Limitation of Liability
- IN NO EVENT SHALL COMPANY BE LIABLE TO CONSULTANT OR TO ANY OTHER PARTY FOR ANY INDIRECT, INCIDENTAL, SPECIAL OR CONSEQUENTIAL DAMAGES, OR DAMAGES FOR LOST PROFITS OR LOSS OF BUSINESS, HOWEVER CAUSED AND UNDER ANY THEORY OF LIABILITY, WHETHER BASED IN CONTRACT, TORT (INCLUDING NEGLIGENCE) OR OTHER THEORY OF LIABILITY, REGARDLESS OF WHETHER COMPANY WAS ADVISED OF THE POSSIBILITY OF SUCH DAMAGES AND NOTWITHSTANDING THE FAILURE OF ESSENTIAL PURPOSE OF ANY LIMITED REMEDY. IN NO EVENT SHALL COMPANY’S LIABILITY ARISING OUT OF OR IN CONNECTION WITH THIS AGREEMENT EXCEED THE AMOUNTS PAID BY COMPANY TO CONSULTANT UNDER THIS AGREEMENT FOR THE SERVICES, DELIVERABLES OR INVENTION GIVING RISE TO SUCH LIABILITY.
Arbitration and Equitable Relief
- Arbitration. In consideration of Consultant’s consulting relationship with the Company, its promise to arbitrate all disputes related to Consultant’s consulting relationship with the Company and Consultant’s receipt of the compensation paid to Consultant by Company, at present and in the future, Consultant agrees that any and all controversies, claims, or disputes with anyone (including Company and any employee, officer, director, shareholder or benefit plan of the Company in their capacity as such or otherwise) arising out of, relating to, or resulting from Consultant’s consulting relationship with the Company or the termination of Consultant’s consulting relationship with the Company, including any breach of this Agreement, shall be subject to binding arbitration under the Arbitration Rules set forth in N.Y. Civ. Prac. Law Section 7501 et seq. (the “Rules”) and pursuant to New York law. Consultant further understands that this Agreement to arbitrate also applies to any disputes that the Company may have with Consultant. Company shall have the right, in its sole discretion, to waive arbitration and instead hear disputes in the ordinary court system.

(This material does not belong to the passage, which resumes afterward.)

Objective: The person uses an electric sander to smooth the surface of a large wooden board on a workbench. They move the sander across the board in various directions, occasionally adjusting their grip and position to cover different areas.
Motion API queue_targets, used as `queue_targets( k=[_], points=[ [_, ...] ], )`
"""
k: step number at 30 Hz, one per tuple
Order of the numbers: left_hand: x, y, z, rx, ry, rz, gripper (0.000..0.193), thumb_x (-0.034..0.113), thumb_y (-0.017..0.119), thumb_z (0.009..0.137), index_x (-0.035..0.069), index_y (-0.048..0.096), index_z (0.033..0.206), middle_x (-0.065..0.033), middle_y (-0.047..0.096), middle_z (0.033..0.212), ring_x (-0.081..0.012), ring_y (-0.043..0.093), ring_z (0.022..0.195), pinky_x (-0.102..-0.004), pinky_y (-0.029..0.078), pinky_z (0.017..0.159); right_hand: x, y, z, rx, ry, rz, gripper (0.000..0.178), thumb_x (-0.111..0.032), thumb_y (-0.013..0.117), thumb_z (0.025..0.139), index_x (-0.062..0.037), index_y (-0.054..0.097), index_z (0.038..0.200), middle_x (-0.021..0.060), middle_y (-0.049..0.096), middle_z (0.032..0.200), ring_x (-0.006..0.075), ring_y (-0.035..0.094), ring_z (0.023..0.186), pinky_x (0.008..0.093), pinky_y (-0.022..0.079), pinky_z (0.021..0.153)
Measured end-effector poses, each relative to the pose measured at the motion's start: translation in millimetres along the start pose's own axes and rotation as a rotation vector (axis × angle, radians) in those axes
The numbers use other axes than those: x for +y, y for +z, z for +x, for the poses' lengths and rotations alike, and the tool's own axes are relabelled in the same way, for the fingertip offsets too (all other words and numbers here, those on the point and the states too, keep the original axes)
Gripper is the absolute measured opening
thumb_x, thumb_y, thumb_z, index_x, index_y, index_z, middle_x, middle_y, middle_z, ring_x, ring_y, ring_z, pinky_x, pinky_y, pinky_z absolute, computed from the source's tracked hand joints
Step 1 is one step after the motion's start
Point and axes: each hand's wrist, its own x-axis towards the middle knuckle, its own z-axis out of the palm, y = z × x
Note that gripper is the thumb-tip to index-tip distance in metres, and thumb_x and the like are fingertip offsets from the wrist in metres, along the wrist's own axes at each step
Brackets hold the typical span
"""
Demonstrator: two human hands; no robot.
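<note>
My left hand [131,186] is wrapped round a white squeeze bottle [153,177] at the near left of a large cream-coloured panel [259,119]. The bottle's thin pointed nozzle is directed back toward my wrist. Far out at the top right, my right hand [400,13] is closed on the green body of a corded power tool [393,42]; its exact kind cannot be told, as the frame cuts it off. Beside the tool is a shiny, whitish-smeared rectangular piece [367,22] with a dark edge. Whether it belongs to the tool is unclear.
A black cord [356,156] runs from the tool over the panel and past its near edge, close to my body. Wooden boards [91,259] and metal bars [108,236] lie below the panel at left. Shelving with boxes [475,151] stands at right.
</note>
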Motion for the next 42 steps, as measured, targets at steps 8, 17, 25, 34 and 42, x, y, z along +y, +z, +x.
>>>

- Procedure. Consultant agrees that any arbitration will be administered by Judicial Arbitration & Mediation Services, Inc. (“JAMS”) pursuant to its Comprehensive Arbitration Rules & Procedures (the “JAMS Rules”). Consultant agrees that the arbitrator shall have the power to decide any motions brought by any party to the arbitration, including motions for summary judgment and/or adjudication and motions to dismiss and demurrers, prior to any arbitration hearing. Consultant agrees that the arbitrator shall issue a written decision on the merits. Consultant also agrees that the arbitrator shall have the power to award any remedies, including attorneys’ fees and costs, available under applicable law. Consultant agrees that the arbitrator shall administer and conduct any arbitration in a manner consistent with the Rules, including the New York Civil Practice Law and Rules, and that the arbitrator shall apply substantive and procedural New York law to any dispute or claim, without reference to rules of conflict of law. To the extent that the JAMS Rules conflict with New York law, New York law shall take precedence. Consultant further agrees that any arbitration under this agreement shall be conducted in New York County, New York.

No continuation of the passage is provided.